**What this task involves:**
If a line in the records below contains the word "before", copy it.
─── Exercise materials ───
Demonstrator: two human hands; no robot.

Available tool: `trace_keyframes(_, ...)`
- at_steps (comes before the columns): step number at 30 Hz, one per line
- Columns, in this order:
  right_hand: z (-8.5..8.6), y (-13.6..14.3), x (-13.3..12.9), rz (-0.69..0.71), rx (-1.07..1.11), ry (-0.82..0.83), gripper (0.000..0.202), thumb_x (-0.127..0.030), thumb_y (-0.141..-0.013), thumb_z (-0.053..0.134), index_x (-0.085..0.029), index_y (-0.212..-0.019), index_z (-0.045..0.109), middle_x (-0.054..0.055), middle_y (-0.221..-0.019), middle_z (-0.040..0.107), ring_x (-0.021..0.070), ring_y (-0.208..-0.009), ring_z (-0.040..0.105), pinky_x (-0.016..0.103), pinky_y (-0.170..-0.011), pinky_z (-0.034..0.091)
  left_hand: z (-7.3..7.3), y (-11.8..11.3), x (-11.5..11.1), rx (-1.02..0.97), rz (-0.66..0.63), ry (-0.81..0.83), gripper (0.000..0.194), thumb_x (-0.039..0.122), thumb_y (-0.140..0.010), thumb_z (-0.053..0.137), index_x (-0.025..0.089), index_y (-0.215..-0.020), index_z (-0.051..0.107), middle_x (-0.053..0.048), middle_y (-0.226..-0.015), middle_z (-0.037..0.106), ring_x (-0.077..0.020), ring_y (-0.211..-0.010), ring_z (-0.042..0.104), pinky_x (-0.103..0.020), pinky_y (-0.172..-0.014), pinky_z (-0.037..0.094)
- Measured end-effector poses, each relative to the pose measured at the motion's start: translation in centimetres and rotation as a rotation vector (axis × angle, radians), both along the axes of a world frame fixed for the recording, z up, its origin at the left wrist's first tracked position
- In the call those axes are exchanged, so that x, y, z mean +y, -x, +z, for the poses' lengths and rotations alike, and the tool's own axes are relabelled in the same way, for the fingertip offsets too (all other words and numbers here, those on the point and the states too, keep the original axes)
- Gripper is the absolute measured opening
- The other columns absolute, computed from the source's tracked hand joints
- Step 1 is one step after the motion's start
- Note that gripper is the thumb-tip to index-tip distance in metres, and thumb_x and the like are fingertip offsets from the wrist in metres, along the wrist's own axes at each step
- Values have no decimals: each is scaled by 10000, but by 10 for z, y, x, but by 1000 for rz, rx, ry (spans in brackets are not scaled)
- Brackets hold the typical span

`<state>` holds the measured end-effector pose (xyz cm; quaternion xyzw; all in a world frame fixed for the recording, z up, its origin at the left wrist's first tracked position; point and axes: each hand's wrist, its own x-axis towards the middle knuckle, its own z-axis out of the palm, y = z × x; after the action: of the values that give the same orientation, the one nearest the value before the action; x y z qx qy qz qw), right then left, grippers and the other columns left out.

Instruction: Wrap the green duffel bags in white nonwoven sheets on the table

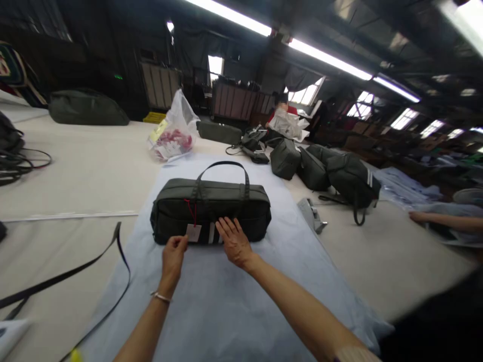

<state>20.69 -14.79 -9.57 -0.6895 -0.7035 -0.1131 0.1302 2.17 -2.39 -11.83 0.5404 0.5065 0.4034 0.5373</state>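
Observation:
A dark green duffel bag (177, 213) sits upright on a pale plastic sheet (226, 311), its strap handle (222, 163) arched above it. From a red cord on its front hangs a white tag (193, 232). The fingers of my left hand (174, 256) are closed in a pinch at the tag's lower left corner. My right hand (234, 241) lies with fingers stretched out against the bag's front, beside the white stripes (212, 233).
Several dark bags (320, 166) stand to the right, near a grey tape dispenser (311, 215). A clear plastic bag (175, 133) with reddish contents is behind. A black strap (64, 274) lies at left. Another person's arm (449, 219) reaches in at far right; one more person works behind.

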Motion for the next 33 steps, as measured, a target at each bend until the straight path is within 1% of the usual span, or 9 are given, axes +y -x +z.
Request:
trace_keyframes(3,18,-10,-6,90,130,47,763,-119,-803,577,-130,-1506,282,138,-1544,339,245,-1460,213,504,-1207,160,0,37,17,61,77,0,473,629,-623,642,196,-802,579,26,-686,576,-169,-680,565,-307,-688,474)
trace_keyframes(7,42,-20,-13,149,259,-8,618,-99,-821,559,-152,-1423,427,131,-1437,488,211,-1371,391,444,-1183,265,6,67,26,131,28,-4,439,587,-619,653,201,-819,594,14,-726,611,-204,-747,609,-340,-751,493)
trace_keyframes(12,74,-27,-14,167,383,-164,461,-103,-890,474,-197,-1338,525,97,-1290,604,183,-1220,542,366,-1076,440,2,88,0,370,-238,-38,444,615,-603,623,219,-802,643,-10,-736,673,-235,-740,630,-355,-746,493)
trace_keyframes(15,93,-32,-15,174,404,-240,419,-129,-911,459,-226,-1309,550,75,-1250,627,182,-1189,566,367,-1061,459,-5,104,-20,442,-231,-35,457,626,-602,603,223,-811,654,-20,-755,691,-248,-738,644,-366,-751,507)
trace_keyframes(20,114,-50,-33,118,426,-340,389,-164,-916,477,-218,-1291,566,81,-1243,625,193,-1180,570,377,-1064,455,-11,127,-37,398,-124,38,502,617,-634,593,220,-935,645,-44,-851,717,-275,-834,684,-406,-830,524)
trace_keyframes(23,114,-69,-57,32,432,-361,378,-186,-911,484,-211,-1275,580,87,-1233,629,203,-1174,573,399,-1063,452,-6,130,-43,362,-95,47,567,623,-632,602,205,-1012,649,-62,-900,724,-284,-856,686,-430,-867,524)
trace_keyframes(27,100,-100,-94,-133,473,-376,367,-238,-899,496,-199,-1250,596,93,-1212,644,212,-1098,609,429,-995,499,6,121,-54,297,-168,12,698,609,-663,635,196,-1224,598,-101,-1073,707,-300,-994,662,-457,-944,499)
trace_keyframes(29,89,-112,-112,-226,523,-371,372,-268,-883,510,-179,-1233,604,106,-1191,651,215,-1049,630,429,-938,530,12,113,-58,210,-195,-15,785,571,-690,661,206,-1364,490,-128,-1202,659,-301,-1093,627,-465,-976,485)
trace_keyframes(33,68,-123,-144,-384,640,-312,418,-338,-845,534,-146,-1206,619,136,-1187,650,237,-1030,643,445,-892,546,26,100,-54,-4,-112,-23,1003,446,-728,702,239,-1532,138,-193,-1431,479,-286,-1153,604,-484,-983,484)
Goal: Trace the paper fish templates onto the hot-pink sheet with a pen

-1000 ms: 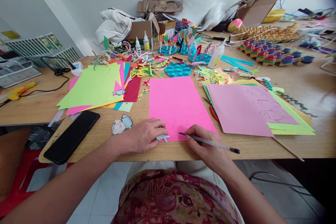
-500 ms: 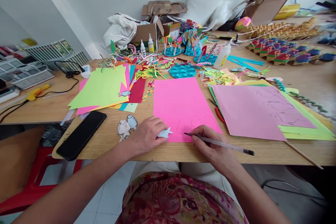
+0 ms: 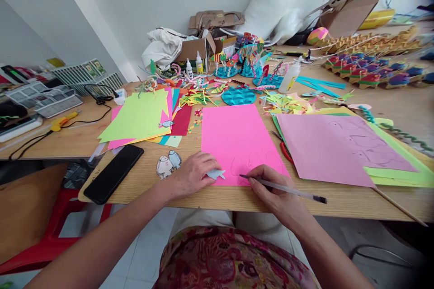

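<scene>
A bright pink sheet of paper (image 3: 230, 131) lies in front of me, with faint outlines drawn along its near edge. My right hand (image 3: 276, 189) grips a clear-barrelled pen (image 3: 294, 191), its tip touching the sheet beside one of those outlines. At the sheet's lower left corner, my left hand (image 3: 195, 172) has its thumb and fingers around a light blue paper fish (image 3: 217, 174); only the tail part shows, the rest being under the fingers. Left of that hand lie two paper fish cutouts, one whitish (image 3: 164, 167) and one bluish (image 3: 175, 159).
A black phone (image 3: 113, 174) lies at the table's left corner. Coloured sheets (image 3: 135, 115) with a small fish cutout are stacked beyond it. To the right, red-handled scissors (image 3: 286, 151) touch a mauve sheet (image 3: 322, 149) bearing drawn outlines. Glue bottles (image 3: 291, 76) and paper scraps fill the back.
The view has shifted, so the whole scene sits a little further right and lower. Both hands stay nearly in place, the pen tip still on the pink sheet.
</scene>
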### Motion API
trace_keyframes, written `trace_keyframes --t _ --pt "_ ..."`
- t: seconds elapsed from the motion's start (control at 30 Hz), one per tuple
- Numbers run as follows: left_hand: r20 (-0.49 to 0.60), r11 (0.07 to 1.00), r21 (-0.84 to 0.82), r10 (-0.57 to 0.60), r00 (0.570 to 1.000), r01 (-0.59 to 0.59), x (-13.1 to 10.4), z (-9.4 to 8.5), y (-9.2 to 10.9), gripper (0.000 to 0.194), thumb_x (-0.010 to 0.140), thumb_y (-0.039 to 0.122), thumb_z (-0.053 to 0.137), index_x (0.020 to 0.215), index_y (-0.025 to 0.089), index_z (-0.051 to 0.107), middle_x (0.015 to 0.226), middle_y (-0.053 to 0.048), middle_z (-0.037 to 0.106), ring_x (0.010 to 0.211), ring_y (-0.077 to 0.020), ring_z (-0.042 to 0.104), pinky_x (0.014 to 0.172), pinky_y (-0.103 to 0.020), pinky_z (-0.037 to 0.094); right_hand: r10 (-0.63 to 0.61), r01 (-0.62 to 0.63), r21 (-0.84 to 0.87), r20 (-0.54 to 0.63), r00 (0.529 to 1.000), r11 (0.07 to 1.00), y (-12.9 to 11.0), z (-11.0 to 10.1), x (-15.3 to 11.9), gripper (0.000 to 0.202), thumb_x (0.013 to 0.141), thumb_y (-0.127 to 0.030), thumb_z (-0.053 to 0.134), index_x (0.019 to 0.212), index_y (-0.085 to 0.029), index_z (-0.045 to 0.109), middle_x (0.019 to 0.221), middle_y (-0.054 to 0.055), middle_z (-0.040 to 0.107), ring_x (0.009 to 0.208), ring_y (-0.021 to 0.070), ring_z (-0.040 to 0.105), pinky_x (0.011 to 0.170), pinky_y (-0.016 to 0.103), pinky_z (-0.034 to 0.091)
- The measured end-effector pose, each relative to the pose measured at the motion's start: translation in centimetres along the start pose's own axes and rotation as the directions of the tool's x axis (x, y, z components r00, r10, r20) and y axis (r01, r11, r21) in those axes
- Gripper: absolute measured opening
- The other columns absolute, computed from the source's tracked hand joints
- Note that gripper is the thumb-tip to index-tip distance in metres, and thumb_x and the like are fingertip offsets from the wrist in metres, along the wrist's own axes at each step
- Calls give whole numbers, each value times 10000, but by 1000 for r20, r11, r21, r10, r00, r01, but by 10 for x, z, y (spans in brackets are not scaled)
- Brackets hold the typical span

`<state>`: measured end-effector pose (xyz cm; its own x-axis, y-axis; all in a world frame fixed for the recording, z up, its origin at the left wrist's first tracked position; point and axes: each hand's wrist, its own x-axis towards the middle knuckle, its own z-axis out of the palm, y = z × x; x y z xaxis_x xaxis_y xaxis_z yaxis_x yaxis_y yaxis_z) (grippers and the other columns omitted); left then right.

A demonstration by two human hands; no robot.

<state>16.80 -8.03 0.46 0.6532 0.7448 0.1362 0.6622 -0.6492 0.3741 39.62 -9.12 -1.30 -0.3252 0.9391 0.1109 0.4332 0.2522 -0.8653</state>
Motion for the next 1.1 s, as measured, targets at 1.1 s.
trace_keyframes --t 1.1 --pt "312 982 181 -13 950 -46 34 -16 -3 184 799 144 561 982 144 544 995 -64 522 890 -172 517 765 -254 423 -24 24 -17 16 1000 1000 0 -1 0 156 809 -290 462 755 -188 567 640 -8 587 598 128 514 522 223 371"
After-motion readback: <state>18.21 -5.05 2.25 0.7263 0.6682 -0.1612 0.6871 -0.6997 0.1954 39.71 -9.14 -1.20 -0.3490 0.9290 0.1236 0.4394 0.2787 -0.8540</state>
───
**Exercise answer:**
- at_steps (comes before the columns): step number at 30 Hz, one per line
`<state>` holds the measured end-effector pose (xyz cm; quaternion xyzw; all in a world frame fixed for the recording, z up, its origin at the left wrist's first tracked position; point and axes: each hand's wrist, its own x-axis towards the middle knuckle, its own z-axis out of the palm, y = z × x; after the action: of the values that give the same orientation, the one nearest the value before the action; x y z qx qy qz qw), right then left, grippers and the other columns left out.

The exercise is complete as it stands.